Archive for October 30th, 2006

Crash Dump Analysis Patterns (Part 1)

Monday, October 30th, 2006

After doing crash dump analysis exclusively for more than 3 years I decided to organize my knowledge into a set of patterns (so to speak in a dump analysis pattern language and therefore try to facilitate its common vocabulary).

What is a pattern? It is a general solution you can apply in a specific context to a common recurrent problem.

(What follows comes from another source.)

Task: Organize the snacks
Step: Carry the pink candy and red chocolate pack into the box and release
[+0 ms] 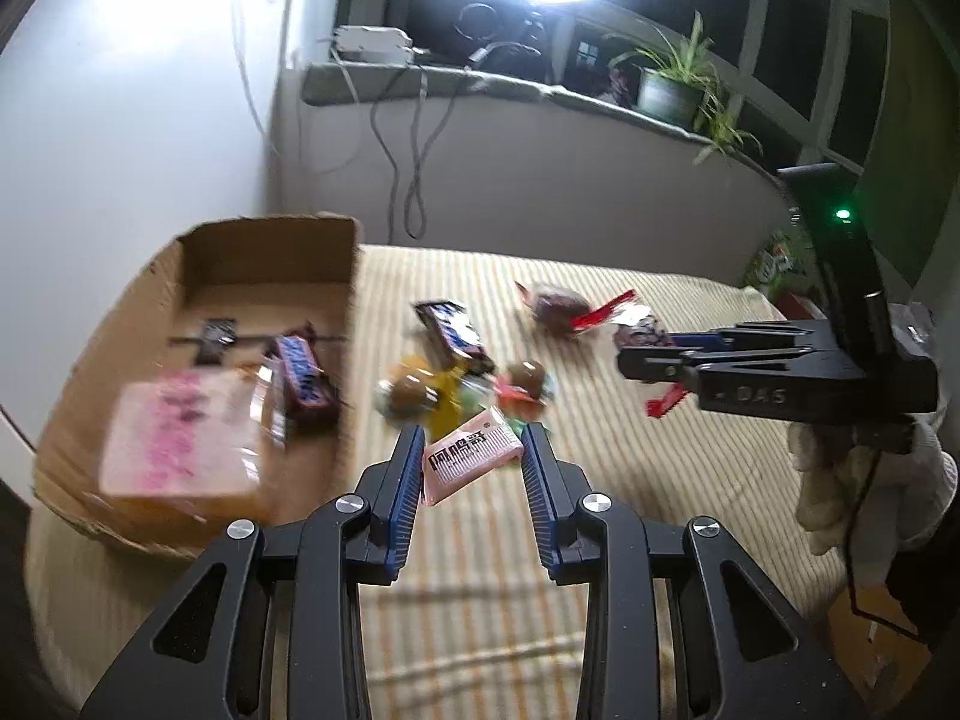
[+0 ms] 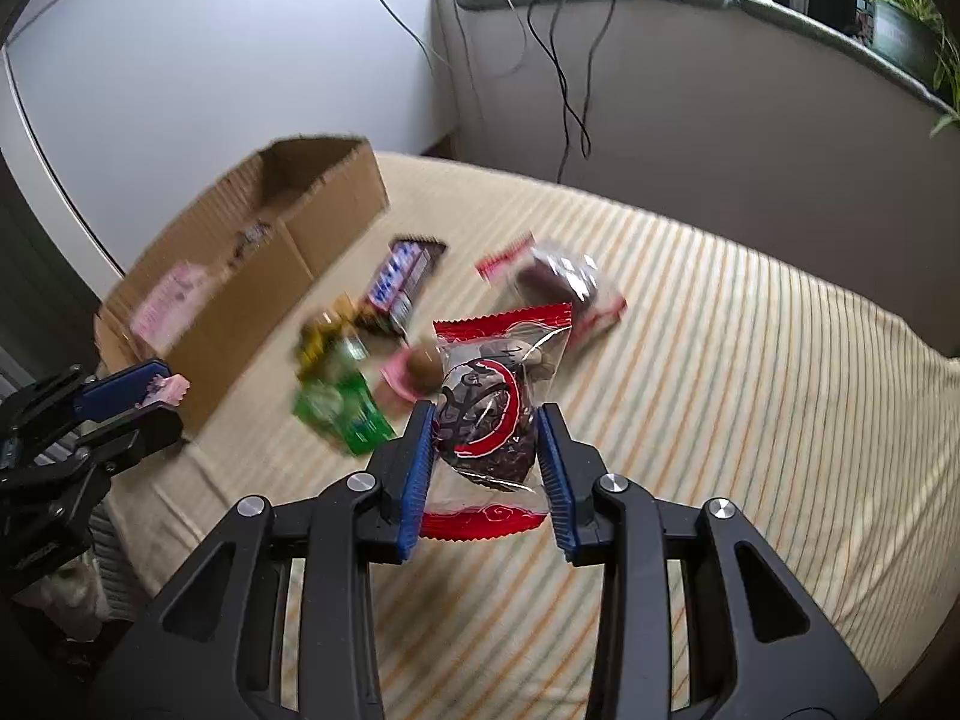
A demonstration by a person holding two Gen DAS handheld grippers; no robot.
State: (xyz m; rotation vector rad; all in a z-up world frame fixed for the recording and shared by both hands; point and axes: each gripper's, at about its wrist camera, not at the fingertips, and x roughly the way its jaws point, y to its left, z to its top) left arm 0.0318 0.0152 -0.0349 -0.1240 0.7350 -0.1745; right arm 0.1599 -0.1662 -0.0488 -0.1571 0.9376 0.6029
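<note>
Right of the cardboard box (image 1: 252,276), our left gripper (image 1: 472,444) clamps a pink wafer packet (image 1: 471,454); our right gripper (image 2: 486,438) pinches a red-trimmed dark cake pouch (image 2: 489,414).

Snacks on a striped cloth, with a cardboard box as receptacle.
The open cardboard box (image 1: 198,276) holds a pink-printed packet (image 1: 180,432) and a Snickers bar (image 1: 303,375). A second Snickers bar (image 2: 399,282) lies beside the box, near a green packet (image 2: 342,414) and round brown sweets (image 1: 411,390). A pink wafer packet (image 1: 471,456) and a red-edged clear packet with a dark cake (image 2: 486,414) are raised above the cloth.
</note>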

There are many pattern and pattern languages in software engineering, for example, look at the following almanac that lists +700 patterns:

The Pattern Almanac 2000

and the following link is very useful:

Patterns Library

The first pattern I’m going to introduce today is Multiple Exceptions. This pattern captures the known fact that there could be as many exceptions (”crashes”) as many threads in a process. The following UML diagram depicts the relationship between Process, Thread and Exception entities:

Every process in Windows has at least one execution thread so there could be at least one exception per thread (like invalid memory reference) if things go wrong. There could be second exception in that thread if exception handling code experiences another exception or the first exception was handled and you have another one and so on.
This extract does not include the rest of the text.